WORK TO BE COMPLETED: For the material below, return exactly the lines starting at the line containing "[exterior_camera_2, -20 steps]" and ending at the line containing "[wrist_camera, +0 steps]", both ends included, and no others.
--- START ---
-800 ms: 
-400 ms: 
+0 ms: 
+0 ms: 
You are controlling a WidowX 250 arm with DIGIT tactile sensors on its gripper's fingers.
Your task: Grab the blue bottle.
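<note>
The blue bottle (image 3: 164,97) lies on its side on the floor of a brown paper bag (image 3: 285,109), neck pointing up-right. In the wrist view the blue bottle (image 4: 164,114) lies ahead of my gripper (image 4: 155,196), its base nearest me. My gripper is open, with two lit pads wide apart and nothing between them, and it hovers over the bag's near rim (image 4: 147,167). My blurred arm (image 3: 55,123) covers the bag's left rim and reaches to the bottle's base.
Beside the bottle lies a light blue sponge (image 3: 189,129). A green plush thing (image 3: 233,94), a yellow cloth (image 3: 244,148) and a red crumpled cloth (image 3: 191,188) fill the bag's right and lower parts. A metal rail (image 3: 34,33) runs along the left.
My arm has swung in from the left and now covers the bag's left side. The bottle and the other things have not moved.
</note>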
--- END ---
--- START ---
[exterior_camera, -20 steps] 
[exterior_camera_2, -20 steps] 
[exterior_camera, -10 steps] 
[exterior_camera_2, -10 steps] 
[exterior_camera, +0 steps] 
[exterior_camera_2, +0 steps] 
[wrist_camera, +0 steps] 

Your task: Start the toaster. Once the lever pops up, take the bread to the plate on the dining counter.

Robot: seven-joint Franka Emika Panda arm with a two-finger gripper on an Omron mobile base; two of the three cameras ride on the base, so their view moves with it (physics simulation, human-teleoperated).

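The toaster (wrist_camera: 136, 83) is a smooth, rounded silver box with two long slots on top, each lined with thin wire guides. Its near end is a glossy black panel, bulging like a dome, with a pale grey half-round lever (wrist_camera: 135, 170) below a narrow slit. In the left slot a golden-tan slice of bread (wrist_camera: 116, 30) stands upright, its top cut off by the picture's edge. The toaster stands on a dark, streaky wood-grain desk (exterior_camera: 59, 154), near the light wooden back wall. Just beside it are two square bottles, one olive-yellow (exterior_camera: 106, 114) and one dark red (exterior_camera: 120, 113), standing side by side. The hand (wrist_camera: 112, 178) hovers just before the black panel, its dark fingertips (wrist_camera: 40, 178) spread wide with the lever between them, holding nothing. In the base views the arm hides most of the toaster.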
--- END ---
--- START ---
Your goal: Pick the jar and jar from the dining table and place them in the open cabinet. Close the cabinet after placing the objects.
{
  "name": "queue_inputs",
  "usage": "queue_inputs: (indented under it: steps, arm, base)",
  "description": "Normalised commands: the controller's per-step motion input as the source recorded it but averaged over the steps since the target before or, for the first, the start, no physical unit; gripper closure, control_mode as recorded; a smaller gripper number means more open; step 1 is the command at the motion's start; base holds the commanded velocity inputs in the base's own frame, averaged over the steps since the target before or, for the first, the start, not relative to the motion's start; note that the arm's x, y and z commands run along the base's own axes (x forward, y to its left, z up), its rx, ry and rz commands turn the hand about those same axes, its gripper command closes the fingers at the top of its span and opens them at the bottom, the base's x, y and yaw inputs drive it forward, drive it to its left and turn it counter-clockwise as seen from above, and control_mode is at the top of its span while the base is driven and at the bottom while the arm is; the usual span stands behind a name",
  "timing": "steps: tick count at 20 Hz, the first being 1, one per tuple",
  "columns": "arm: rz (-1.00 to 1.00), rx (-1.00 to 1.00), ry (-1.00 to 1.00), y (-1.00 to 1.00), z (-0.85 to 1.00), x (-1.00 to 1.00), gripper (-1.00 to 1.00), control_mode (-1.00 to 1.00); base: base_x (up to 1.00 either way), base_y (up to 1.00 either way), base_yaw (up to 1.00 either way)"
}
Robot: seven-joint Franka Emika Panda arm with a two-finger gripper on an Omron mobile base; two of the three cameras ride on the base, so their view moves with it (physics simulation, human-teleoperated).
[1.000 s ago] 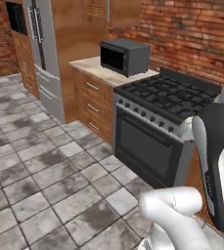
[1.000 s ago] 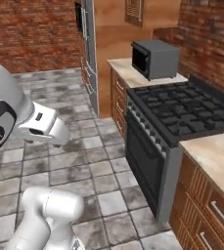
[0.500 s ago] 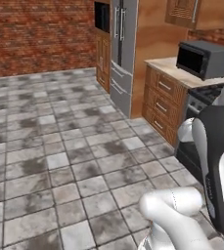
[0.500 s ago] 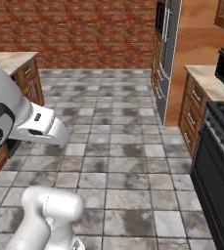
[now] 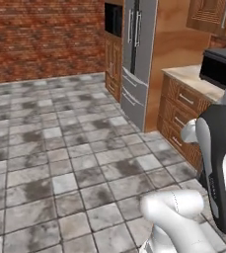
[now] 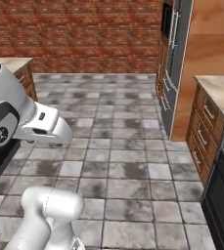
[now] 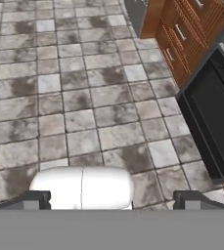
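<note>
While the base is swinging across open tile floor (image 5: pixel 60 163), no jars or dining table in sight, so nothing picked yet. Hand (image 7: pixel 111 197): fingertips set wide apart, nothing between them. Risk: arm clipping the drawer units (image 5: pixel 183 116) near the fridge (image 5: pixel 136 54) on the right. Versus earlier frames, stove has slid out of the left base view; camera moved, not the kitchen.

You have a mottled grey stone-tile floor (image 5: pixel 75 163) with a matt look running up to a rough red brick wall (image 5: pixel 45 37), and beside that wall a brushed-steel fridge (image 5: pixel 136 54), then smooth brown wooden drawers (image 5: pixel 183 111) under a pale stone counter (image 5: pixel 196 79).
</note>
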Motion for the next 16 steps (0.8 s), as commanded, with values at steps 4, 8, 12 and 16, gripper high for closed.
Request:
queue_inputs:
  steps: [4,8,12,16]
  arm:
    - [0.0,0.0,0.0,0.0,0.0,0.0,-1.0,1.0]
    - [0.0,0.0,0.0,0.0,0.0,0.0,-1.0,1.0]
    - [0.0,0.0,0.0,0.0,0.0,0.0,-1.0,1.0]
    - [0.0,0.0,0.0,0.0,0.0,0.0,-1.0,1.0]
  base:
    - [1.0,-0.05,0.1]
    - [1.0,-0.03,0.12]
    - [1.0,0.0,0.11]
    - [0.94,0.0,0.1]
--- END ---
EXERCISE RESULT:
[exterior_camera_2, -20 steps] 
[exterior_camera, -10 steps] 
[exterior_camera_2, -10 steps] 
[exterior_camera, +0 steps] 
[exterior_camera_2, +0 steps] 
[wrist_camera, +0 steps] 

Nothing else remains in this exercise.